俺は深く息を吸い、正直な思いを言葉にした。


「俺は……自分の力を試したい。この世界で生き抜くために、戦う場所が必要なんです」


団長は数秒沈黙した後、ゆっくりと頷いた。


「なるほど……。ならば、試練を受けてもらう」


「試練……?」


「このギルドに入るには、実力を示さねばならん。死ぬ覚悟がない者は、今すぐ帰るがいい」


静寂が場を包む。


だが、俺の中には迷いはなかった。


「……わかりました。受けます」


俺の言葉を聞いた団長は、満足そうに微笑んだ。


「よし。では、明日の朝までに準備をしておけ」


団長の言葉が、部屋の静寂に深く響いた。


ギルドに入るための試練。俺にとっては未知の挑戦だが、ここで怯んでいる場合じゃない。冒険者として生きると決めた以上、試練を乗り越えなければならない。


「……わかりました」


俺がそう答えると、団長は満足げに頷いた。


「エリス、お前がこいつの準備を手伝ってやれ」


「了解しました、団長」


エリスが軽く敬礼すると、団長は再び椅子に腰を下ろし、俺たちを退室させるように視線を向けた。


俺たちは静かに部屋を後にし、長い廊下を引き返していく。


「……大丈夫?」


「ん?」


「結構、強気に出たけど、不安とかないの?」


エリスが小さく笑いながら俺の顔を覗き込んできた。その表情にはどこか楽しげな色が混じっている。

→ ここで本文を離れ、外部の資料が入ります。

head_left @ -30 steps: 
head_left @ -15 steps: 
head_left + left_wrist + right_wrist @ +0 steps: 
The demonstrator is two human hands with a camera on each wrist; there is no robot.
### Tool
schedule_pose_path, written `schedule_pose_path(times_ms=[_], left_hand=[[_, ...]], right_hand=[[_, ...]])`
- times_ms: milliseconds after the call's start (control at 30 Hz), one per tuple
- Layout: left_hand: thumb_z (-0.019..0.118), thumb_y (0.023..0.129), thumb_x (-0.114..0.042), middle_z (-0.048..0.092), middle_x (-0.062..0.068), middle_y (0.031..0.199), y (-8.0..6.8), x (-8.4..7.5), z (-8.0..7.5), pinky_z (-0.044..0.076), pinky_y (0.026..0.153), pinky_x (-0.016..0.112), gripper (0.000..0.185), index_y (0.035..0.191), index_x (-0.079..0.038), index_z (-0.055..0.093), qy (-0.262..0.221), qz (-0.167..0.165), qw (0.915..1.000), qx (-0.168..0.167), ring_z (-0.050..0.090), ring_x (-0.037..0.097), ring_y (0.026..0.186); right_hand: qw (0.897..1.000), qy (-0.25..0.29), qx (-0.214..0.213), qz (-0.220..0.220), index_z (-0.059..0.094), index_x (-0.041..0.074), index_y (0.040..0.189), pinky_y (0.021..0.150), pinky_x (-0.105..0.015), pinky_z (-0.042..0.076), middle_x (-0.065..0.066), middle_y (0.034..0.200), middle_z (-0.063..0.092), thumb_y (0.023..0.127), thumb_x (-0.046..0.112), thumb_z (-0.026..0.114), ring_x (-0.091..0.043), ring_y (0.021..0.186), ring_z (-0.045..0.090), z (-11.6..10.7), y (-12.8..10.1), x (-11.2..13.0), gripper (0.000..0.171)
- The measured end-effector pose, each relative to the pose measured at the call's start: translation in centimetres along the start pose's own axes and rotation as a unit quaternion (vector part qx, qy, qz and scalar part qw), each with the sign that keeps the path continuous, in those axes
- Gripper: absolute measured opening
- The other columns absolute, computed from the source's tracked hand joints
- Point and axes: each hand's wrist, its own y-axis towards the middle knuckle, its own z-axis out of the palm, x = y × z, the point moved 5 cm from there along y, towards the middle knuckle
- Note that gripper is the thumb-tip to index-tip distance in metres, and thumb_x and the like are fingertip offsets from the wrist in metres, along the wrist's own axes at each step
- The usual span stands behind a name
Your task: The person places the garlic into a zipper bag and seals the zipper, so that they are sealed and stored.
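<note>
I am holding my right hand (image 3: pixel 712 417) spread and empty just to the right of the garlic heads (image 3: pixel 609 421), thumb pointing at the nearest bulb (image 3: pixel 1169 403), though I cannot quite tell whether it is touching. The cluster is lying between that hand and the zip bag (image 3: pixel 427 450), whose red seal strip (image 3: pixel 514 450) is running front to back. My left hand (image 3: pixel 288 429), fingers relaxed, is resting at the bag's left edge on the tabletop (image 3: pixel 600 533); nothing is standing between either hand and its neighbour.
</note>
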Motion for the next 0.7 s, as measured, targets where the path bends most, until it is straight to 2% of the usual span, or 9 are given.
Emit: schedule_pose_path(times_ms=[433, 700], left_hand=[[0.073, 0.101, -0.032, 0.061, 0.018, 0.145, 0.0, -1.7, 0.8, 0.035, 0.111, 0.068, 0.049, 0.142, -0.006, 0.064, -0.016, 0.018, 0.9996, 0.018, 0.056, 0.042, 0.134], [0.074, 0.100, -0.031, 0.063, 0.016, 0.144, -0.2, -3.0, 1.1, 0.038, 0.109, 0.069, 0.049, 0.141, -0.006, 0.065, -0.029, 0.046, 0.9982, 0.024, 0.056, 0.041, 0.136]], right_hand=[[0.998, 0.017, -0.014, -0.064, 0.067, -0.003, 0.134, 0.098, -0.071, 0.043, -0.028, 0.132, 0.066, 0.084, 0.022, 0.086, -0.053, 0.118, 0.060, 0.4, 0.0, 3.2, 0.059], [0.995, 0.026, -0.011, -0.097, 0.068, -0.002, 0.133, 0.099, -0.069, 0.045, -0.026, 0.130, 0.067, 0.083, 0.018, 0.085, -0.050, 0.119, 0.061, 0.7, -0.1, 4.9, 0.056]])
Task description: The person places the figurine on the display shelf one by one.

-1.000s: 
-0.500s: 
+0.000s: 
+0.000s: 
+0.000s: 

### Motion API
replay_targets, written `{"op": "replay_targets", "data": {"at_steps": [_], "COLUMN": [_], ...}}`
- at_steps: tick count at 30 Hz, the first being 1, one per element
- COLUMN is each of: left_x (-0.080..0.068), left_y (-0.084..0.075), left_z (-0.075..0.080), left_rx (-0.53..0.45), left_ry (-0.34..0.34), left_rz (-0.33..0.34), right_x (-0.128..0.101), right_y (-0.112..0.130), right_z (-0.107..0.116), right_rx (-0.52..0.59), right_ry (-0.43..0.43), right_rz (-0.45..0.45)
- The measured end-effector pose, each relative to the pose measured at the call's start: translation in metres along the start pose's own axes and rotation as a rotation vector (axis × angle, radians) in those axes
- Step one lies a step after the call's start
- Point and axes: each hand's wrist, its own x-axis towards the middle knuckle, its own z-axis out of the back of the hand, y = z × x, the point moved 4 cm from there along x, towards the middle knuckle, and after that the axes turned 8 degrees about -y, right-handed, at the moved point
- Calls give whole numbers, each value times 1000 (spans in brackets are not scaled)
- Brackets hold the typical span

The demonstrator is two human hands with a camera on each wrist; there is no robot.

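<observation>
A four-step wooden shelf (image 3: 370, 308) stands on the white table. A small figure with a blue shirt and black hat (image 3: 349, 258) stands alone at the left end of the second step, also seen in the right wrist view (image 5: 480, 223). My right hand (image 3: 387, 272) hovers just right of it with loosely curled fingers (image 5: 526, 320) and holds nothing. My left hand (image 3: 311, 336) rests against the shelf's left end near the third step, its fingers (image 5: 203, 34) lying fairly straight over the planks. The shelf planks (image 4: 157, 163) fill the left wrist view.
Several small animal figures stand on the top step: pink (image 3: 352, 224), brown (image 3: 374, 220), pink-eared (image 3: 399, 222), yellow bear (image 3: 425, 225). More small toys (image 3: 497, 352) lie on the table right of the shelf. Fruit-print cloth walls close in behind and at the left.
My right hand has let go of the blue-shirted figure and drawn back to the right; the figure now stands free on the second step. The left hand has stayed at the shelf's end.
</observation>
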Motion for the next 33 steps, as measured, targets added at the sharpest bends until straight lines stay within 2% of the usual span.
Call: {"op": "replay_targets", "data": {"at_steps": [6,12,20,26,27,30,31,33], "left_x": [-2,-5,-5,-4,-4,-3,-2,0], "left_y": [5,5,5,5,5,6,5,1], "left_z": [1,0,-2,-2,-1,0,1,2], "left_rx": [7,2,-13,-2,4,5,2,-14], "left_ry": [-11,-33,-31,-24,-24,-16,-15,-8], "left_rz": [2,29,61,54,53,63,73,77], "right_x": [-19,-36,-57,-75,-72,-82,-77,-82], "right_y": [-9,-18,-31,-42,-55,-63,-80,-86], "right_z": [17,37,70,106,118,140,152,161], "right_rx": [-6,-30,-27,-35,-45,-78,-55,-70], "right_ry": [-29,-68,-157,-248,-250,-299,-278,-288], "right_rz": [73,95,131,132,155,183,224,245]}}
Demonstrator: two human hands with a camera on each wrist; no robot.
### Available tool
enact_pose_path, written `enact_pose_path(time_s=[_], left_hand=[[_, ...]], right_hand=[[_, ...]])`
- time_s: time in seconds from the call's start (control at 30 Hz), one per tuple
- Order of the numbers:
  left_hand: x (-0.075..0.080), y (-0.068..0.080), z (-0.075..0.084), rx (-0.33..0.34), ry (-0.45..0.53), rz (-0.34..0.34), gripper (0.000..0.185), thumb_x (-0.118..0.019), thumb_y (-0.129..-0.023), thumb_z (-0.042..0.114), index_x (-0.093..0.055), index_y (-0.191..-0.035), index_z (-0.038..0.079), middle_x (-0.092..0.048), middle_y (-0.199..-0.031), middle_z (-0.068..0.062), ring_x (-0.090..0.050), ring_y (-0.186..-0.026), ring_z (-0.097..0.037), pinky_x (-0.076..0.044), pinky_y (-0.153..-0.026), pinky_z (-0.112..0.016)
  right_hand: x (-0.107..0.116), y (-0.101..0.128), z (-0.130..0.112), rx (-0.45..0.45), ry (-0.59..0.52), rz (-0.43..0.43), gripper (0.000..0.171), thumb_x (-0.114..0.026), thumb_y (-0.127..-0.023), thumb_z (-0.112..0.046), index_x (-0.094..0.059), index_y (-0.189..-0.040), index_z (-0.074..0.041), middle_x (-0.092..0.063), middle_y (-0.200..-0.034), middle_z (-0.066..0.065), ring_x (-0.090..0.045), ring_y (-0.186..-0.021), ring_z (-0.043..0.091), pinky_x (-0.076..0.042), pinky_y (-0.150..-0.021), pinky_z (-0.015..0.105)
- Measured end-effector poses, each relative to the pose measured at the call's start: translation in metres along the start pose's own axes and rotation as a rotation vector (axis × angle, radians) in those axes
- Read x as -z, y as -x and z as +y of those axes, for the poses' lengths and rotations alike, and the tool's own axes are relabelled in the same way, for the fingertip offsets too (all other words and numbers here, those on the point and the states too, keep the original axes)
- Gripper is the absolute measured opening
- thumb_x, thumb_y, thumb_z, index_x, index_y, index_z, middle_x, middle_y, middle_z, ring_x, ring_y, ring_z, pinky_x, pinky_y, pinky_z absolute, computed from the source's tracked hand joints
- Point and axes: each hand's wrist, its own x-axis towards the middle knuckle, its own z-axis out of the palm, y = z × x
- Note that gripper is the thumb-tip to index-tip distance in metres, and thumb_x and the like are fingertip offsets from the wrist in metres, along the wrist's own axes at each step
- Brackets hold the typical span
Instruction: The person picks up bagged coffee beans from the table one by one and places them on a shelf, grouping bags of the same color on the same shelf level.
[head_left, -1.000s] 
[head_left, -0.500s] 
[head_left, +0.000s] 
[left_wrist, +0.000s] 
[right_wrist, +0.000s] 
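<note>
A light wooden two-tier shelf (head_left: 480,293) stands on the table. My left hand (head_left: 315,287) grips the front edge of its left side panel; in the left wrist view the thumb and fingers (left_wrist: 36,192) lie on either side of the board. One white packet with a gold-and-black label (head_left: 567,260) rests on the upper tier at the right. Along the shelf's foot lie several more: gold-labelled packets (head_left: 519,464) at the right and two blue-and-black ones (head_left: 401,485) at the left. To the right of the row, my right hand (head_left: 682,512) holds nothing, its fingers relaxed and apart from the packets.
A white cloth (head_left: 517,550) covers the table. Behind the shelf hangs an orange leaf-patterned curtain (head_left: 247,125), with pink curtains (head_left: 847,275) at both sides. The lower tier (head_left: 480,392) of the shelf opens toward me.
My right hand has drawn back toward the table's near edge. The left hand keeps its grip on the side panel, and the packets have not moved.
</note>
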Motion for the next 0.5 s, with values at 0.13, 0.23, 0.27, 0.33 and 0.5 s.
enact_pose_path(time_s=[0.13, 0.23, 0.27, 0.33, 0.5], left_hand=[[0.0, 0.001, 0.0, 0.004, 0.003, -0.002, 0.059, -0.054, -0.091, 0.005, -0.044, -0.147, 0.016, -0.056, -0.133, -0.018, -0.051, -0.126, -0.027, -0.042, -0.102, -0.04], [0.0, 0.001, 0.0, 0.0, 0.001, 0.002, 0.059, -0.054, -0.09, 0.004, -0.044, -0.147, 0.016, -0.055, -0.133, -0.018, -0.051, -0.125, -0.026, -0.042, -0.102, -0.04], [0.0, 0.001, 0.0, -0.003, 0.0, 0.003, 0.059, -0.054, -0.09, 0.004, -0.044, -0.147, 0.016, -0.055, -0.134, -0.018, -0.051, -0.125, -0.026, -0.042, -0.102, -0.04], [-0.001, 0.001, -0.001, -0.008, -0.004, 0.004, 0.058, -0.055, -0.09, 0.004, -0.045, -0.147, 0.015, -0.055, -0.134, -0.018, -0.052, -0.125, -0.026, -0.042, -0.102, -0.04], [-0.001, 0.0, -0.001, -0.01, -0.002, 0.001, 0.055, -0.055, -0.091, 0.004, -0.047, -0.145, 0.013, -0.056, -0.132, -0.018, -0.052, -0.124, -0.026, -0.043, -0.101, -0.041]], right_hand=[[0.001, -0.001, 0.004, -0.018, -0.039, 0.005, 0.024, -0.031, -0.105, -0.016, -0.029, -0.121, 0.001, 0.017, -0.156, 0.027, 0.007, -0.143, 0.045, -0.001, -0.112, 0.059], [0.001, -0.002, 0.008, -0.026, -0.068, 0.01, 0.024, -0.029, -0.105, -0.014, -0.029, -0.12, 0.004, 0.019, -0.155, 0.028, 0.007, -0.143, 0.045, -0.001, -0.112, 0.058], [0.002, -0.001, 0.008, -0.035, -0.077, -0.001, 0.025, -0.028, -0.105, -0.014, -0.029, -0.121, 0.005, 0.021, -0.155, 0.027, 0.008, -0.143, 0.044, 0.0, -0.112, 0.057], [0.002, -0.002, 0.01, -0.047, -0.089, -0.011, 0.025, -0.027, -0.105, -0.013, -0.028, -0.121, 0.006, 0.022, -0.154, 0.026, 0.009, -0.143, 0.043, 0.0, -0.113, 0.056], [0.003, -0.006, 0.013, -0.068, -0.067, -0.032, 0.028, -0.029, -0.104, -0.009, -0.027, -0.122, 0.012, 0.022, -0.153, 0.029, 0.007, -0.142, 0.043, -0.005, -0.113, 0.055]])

「そりゃ、未知の試練だからな。不安がないと言えば嘘になる」


「でも、逃げる気はない?」


「ああ。ここで挑戦しなきゃ、俺が冒険者になった意味がないからな」


俺がそう答えると、エリスは少し驚いたような顔をして、すぐに微笑んだ。


「……いいわね、その心意気。じゃあ、今日はしっかり準備しましょう。試練の内容は明かされてないけど、最低限の装備と回復薬くらいは用意しておいた方がいいわ」


「頼む、エリス。色々教えてくれ」


「ええ、任せて!」


そうして、俺はギルド加入の試練へと向けて、エリスとともに準備を始めるのだった。


未知の挑戦。だが、不思議と胸が高鳴るのを感じていた。